(Instructions for the task): Each record below should be printed exactly as it was written.

##### Source records #####

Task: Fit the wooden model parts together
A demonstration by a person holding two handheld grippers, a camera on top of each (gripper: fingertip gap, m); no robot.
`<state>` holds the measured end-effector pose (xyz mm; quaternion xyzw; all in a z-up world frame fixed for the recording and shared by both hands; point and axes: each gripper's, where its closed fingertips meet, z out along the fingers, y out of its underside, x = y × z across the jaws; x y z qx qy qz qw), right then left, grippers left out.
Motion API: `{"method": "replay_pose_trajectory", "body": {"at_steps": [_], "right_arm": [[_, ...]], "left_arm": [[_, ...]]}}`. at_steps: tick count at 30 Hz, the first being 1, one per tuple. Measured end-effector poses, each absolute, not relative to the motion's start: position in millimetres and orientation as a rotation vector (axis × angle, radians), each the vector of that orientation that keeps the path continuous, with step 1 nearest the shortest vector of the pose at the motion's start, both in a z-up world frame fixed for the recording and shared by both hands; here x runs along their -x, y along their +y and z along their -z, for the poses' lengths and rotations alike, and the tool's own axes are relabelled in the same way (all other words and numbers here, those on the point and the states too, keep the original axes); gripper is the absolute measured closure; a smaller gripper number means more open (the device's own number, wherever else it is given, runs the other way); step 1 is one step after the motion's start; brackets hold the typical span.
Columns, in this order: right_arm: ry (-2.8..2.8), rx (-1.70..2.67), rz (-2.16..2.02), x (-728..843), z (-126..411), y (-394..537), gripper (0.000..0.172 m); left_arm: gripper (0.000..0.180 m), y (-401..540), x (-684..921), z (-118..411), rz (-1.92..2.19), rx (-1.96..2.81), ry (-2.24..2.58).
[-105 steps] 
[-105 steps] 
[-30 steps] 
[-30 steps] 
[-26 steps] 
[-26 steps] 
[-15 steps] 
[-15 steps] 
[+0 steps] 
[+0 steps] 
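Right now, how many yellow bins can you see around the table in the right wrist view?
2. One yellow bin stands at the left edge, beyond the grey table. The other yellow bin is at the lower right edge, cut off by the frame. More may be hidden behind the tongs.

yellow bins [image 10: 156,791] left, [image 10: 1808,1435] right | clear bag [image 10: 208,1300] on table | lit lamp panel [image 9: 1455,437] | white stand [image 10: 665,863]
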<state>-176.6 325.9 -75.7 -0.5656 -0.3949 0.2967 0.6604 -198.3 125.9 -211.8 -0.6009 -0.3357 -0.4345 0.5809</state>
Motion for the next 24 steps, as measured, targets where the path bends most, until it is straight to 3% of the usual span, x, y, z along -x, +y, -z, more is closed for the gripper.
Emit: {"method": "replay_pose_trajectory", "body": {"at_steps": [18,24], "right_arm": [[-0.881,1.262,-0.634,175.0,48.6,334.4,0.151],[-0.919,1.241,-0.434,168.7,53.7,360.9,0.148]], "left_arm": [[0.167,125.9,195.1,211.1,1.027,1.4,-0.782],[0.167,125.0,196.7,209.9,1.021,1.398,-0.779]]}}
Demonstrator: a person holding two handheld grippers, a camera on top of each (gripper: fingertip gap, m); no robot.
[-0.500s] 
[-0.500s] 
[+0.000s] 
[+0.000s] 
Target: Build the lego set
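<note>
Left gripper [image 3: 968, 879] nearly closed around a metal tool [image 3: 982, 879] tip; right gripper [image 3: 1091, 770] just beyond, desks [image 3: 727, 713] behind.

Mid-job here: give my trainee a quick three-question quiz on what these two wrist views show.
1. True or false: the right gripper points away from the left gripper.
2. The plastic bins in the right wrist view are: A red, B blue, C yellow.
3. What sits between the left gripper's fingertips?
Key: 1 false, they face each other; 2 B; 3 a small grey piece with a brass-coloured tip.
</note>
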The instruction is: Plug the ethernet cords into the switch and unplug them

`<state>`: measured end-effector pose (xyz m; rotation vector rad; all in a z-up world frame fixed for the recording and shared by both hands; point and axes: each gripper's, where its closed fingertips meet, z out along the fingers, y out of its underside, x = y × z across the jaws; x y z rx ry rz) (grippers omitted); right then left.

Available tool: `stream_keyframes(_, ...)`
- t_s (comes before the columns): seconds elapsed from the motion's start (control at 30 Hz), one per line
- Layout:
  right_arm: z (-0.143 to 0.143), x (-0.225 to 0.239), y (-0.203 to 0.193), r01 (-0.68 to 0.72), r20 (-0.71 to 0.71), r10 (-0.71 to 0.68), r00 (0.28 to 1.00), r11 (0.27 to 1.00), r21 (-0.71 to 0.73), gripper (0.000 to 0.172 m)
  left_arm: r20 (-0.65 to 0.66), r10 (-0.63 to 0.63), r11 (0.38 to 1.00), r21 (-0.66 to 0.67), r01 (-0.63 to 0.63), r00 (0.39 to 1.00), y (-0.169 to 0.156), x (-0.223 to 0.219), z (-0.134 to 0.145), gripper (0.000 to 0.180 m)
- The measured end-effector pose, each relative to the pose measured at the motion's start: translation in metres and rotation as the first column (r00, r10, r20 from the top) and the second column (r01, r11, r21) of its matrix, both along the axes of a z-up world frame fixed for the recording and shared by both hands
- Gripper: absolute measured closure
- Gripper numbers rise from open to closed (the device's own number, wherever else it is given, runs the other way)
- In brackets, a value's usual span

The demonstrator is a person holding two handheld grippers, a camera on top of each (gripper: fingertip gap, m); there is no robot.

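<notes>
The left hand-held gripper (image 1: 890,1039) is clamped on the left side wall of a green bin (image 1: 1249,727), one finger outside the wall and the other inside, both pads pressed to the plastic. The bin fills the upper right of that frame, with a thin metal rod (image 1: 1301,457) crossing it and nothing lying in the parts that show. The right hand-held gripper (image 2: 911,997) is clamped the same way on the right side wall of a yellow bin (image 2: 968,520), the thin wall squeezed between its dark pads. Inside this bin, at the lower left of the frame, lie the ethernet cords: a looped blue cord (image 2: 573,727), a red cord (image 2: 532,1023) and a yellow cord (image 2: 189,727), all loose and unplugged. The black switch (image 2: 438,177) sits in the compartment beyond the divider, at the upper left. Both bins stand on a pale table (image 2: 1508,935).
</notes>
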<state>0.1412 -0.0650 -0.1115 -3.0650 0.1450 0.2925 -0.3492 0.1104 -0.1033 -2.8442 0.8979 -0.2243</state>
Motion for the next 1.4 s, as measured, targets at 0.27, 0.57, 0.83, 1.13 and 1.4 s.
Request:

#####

(Exercise solution):
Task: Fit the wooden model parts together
A demonstration by a person holding two handheld grippers, a camera on top of each (gripper: fingertip gap, m); no robot.
`<state>` holds the measured end-effector pose (xyz mm; quaternion xyzw; all in a z-up world frame fixed for the recording and shared by both hands; point and axes: each gripper's, where its closed fingertips meet, z out along the fingers, y out of its underside, x = y × z across the jaws; x y z qx qy qz qw), right then left, grippers left out.
Motion API: `{"method": "replay_pose_trajectory", "body": {"at_steps": [_], "right_arm": [[_, ...]], "left_arm": [[_, ...]]}}`. at_steps: tick count at 30 Hz, the first being 1, one per tuple. Measured end-effector poses, each absolute, not relative to the motion's start: position in millimetres and orientation as a rotation vector (axis × angle, radians), each the vector of that orientation that keeps the path continuous, with step 1 nearest the shortest vector of the pose at the motion's start, both in a z-up world frame fixed for the recording and shared by both hands; here x runs along their -x, y along their +y and z along their -z, for the poses' lengths and rotations alike, and the tool's own axes are relabelled in the same way (all other words and numbers here, those on the point and the states too, keep the original axes); gripper is the absolute measured closure; a smaller gripper number means more open (the device's own number, wherever else it is given, runs the other way); step 1 is one step after the motion's start; brackets hold the typical span.
Columns, in this order: right_arm: ry (-2.8..2.8), rx (-1.70..2.67), rz (-2.16..2.02), x (-728..843), z (-126..411), y (-394..537), gripper (0.000..0.172 m); left_arm: gripper (0.000..0.180 m), y (-401..540), x (-684..921), z (-118..411), rz (-1.92..2.19), rx (-1.96..2.81), ry (-2.24..2.58).
[-105 steps] 
[-105 steps] 
[-30 steps] 
[-30 steps] 
[-26 steps] 
[-26 steps] 
[-15 steps] 
[-15 steps] 
[+0 steps] 
[+0 steps] 
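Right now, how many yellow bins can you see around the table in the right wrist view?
2. One yellow bin stands at the left edge, beyond the grey table. The other yellow bin is at the lower right edge, cut off by the frame. More may be hidden behind the tongs.

yellow bins [image 10: 156,791] left, [image 10: 1808,1435] right | clear bag [image 10: 208,1300] on table | lit lamp panel [image 9: 1455,437] | white stand [image 10: 665,863]
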<state>-176.6 325.9 -75.7 -0.5656 -0.3949 0.2967 0.6604 -198.3 125.9 -211.8 -0.6009 -0.3357 -0.4345 0.5809</state>
Motion for the next 24 steps, as measured, targets where the path bends most, until it is straight to 3% of the usual span, x, y, z along -x, +y, -z, more is closed for the gripper.
Emit: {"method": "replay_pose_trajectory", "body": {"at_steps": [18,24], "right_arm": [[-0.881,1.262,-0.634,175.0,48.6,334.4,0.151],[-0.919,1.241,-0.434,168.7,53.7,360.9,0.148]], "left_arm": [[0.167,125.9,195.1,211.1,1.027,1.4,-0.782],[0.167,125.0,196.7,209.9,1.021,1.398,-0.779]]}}
Demonstrator: a person holding two handheld grippers, a camera on top of each (gripper: fingertip gap, m); no robot.
[-0.500s] 
[-0.500s] 
[+0.000s] 
[+0.000s] 
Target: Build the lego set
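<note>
Left gripper [image 3: 968, 879] nearly closed around a metal tool [image 3: 982, 879] tip; right gripper [image 3: 1091, 770] just beyond, desks [image 3: 727, 713] behind.

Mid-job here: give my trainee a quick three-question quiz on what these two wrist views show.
1. True or false: the right gripper points away from the left gripper.
2. The plastic bins in the right wrist view are: A red, B blue, C yellow.
3. What sits between the left gripper's fingertips?
Key: 1 false, they face each other; 2 B; 3 a small grey piece with a brass-coloured tip.
</note>
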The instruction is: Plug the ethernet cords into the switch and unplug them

`<state>`: measured end-effector pose (xyz m; rotation vector rad; all in a z-up world frame fixed for the recording and shared by both hands; point and axes: each gripper's, where its closed fingertips meet, z out along the fingers, y out of its underside, x = y × z across the jaws; x y z rx ry rz) (grippers omitted); right then left.

Available tool: `stream_keyframes(_, ...)`
- t_s (comes before the columns): seconds elapsed from the motion's start (control at 30 Hz), one per line
- Layout:
  right_arm: z (-0.143 to 0.143), x (-0.225 to 0.239), y (-0.203 to 0.193), r01 (-0.68 to 0.72), r20 (-0.71 to 0.71), r10 (-0.71 to 0.68), r00 (0.28 to 1.00), r11 (0.27 to 1.00), r21 (-0.71 to 0.73), gripper (0.000 to 0.172 m)
  left_arm: r20 (-0.65 to 0.66), r10 (-0.63 to 0.63), r11 (0.38 to 1.00), r21 (-0.66 to 0.67), r01 (-0.63 to 0.63), r00 (0.39 to 1.00), y (-0.169 to 0.156), x (-0.223 to 0.219), z (-0.134 to 0.145), gripper (0.000 to 0.180 m)
- The measured end-effector pose, each relative to the pose measured at the motion's start: translation in metres and rotation as the first column (r00, r10, r20 from the top) and the second column (r01, r11, r21) of its matrix, both along the axes of a z-up world frame fixed for the recording and shared by both hands
- Gripper: absolute measured closure
- Gripper numbers rise from open to closed (the device's own number, wherever else it is given, runs the other way)
- In brackets, a value's usual span

The demonstrator is a person holding two handheld grippers, a camera on top of each (gripper: fingertip gap, m); there is no robot.

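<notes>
The left hand-held gripper (image 1: 890,1039) is clamped on the left side wall of a green bin (image 1: 1249,727), one finger outside the wall and the other inside, both pads pressed to the plastic. The bin fills the upper right of that frame, with a thin metal rod (image 1: 1301,457) crossing it and nothing lying in the parts that show. The right hand-held gripper (image 2: 911,997) is clamped the same way on the right side wall of a yellow bin (image 2: 968,520), the thin wall squeezed between its dark pads. Inside this bin, at the lower left of the frame, lie the ethernet cords: a looped blue cord (image 2: 573,727), a red cord (image 2: 532,1023) and a yellow cord (image 2: 189,727), all loose and unplugged. The black switch (image 2: 438,177) sits in the compartment beyond the divider, at the upper left. Both bins stand on a pale table (image 2: 1508,935).
</notes>
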<state>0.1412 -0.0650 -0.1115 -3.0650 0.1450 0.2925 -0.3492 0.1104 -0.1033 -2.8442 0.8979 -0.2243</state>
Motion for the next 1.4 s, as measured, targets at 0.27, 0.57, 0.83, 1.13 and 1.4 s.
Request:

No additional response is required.